> [Exercise objective]: Would you copy the lines below exactly and omit the images?

> [Data excerpt]:
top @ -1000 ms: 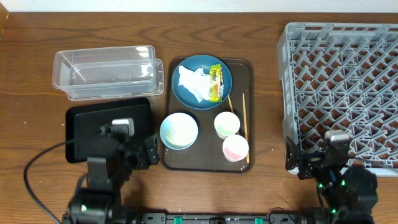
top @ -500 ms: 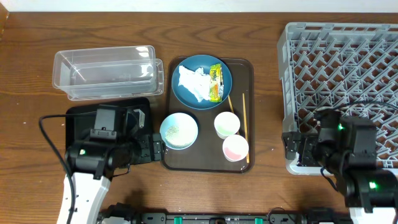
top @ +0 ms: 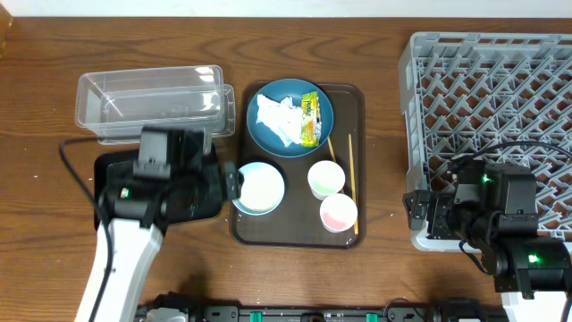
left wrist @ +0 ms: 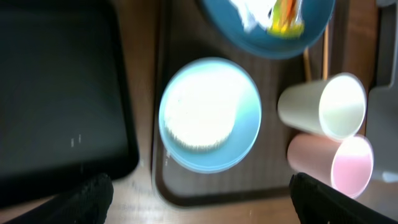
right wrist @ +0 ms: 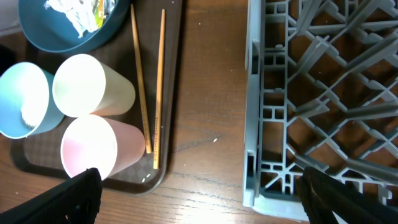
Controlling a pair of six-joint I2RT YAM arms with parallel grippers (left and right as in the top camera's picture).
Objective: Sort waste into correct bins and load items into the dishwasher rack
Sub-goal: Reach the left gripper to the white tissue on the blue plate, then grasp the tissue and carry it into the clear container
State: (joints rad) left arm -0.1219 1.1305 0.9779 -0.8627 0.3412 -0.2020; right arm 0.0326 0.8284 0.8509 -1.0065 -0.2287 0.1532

> [Answer to the problem]:
top @ -1000 ms: 
top @ -500 ms: 
top @ +0 ms: 
left wrist @ +0 ms: 
right wrist @ +0 ms: 
Controlling a pair of six-joint I2RT YAM arms with parallel grippers (left and right as in the top camera's picture).
Objective: Sort waste into correct bins and load items into the dishwasher rack
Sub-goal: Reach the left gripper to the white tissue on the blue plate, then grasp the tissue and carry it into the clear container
State: (joints rad) left arm -0.1219 1.1305 0.9779 -0.8627 0.3412 -0.2020; right arm 0.0326 0.8284 0.8509 -1.0065 -0.2287 0.1532

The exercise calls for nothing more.